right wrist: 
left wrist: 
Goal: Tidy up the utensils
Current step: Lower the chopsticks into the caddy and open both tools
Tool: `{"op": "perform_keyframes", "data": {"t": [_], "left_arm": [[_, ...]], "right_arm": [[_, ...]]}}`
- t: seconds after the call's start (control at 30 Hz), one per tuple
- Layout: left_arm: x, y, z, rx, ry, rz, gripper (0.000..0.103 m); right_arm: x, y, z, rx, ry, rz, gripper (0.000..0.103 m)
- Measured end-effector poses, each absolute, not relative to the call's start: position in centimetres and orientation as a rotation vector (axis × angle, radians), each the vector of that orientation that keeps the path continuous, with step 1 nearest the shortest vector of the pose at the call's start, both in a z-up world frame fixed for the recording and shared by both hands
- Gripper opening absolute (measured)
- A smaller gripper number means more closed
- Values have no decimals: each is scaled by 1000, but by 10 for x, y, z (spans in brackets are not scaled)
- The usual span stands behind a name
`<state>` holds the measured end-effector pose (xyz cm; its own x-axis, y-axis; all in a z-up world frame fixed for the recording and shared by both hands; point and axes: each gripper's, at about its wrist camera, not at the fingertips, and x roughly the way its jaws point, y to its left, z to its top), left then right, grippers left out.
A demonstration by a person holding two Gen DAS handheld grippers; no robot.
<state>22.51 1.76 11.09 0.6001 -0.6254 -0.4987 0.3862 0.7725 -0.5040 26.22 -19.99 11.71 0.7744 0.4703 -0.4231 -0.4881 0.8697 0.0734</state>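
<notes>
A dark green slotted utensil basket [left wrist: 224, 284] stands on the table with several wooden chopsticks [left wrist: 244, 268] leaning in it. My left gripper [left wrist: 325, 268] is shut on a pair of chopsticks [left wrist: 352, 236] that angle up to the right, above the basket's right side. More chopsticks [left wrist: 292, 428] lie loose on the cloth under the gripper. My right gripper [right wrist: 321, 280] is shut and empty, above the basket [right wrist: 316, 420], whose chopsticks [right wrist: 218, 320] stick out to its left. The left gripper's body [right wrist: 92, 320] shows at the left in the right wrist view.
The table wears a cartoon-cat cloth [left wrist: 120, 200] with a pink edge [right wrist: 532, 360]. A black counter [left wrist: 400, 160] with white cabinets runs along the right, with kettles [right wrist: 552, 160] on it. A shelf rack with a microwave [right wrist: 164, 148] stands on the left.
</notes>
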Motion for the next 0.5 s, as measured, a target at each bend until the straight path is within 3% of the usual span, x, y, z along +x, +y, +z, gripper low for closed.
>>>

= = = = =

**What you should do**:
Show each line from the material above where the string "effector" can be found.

**Finished exercise**:
- Measured end-effector poses, each absolute, not relative to the call's start: position in centimetres and orientation as a rotation vector (axis × angle, radians), each the vector of that orientation that keeps the path continuous, with step 1 nearest the shortest vector of the pose at the call's start, both in a z-up world frame fixed for the recording and shared by both hands
`<state>` holds the measured end-effector pose (xyz cm; its own x-axis, y-axis; all in a z-up world frame fixed for the recording and shared by both hands; point and axes: each gripper's, at about its wrist camera, not at the fingertips, and x roughly the way its jaws point, y to its left, z to its top), left then right, grippers left out.

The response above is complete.